> [DIRECTIONS]
Return the lines below that contain "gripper".

> [DATASET CONTENT]
>>>

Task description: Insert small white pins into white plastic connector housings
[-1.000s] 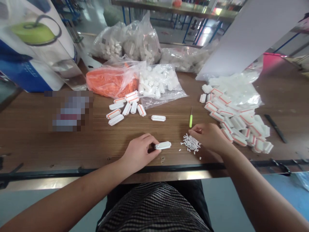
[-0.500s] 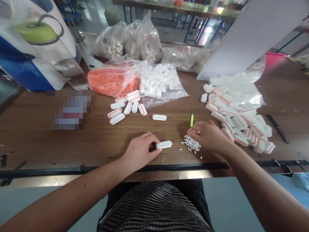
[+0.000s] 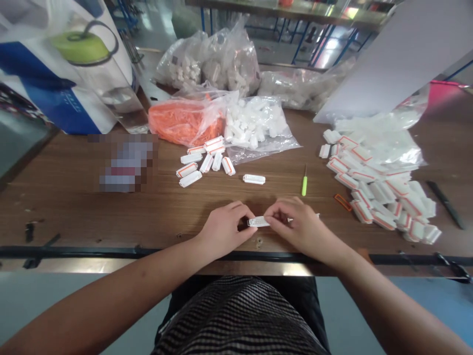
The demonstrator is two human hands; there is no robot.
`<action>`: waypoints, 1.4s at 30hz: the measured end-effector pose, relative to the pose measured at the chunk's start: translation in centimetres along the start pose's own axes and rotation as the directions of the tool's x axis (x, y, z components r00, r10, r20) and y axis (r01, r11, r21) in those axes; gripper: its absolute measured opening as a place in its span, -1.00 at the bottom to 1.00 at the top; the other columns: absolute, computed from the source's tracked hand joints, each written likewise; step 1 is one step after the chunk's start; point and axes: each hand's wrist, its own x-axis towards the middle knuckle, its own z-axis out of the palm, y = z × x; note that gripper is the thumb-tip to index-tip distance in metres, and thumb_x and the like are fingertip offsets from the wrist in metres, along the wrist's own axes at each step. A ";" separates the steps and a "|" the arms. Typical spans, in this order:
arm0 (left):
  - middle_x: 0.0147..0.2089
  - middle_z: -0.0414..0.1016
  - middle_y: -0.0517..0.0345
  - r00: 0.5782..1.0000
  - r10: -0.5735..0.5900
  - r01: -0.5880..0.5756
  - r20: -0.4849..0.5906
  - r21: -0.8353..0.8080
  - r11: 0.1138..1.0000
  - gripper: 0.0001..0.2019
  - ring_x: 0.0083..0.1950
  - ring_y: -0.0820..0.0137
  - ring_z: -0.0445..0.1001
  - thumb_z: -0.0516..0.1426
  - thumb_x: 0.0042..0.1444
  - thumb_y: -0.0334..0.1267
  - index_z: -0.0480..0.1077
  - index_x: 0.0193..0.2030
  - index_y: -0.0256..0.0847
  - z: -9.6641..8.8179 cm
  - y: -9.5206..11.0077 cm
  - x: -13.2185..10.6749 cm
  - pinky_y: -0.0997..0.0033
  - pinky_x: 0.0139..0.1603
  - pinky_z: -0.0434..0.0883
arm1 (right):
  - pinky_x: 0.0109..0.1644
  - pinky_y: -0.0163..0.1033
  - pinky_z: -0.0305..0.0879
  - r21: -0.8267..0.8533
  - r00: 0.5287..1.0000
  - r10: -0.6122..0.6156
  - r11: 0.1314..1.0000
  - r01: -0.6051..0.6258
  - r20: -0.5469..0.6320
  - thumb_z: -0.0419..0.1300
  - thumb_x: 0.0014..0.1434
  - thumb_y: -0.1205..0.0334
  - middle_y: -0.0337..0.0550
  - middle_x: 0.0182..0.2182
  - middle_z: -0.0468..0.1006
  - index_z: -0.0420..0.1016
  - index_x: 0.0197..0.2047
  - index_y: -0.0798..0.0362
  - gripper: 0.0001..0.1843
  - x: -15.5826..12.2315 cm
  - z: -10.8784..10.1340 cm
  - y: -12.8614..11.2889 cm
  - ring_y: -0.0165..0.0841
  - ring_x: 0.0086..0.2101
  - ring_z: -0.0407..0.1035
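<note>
Where our two hands meet near the front edge of the desk (image 3: 74,217), we pinch the white connector (image 3: 258,222): left hand (image 3: 224,230) with its grip closed on one end, right hand (image 3: 301,230) with its grip closed on the other. Beyond lie a green-handled tool (image 3: 304,186), a lone white piece (image 3: 254,179), then bagged orange parts (image 3: 183,122).

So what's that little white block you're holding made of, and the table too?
The small white rectangular block, pinched by the left hand, looks like moulded plastic: even matt white, crisp edges. The brown table shows wood grain with a dull sheen, probably laminate or veneer.
</note>
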 end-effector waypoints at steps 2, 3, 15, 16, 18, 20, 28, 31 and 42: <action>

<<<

> [WRITTEN REPLY]
`<action>`: waypoints, 1.4s at 30hz: the measured end-effector pose, relative to the pose measured at the chunk's start: translation in centimetres along the start pose's own axes and rotation as the directions of the tool's x axis (x, y, z components r00, r10, r20) and y axis (r01, r11, r21) in those axes; gripper: its absolute measured opening as a place in its span, -1.00 at the bottom to 1.00 at the top; the other columns: absolute, computed from the source's tracked hand joints, each written likewise; step 1 is one step after the chunk's start; point and axes: each hand's wrist, its own x-axis towards the middle knuckle, its own z-axis out of the palm, y = z × x; note that gripper is the thumb-tip to index-tip distance in metres, and thumb_x and the like are fingertip offsets from the wrist in metres, along the wrist's own axes at each step. A ";" separates the steps and a "|" the arms. Typical spans, in this order:
  - gripper: 0.0001..0.2019
  - gripper: 0.0001..0.1843

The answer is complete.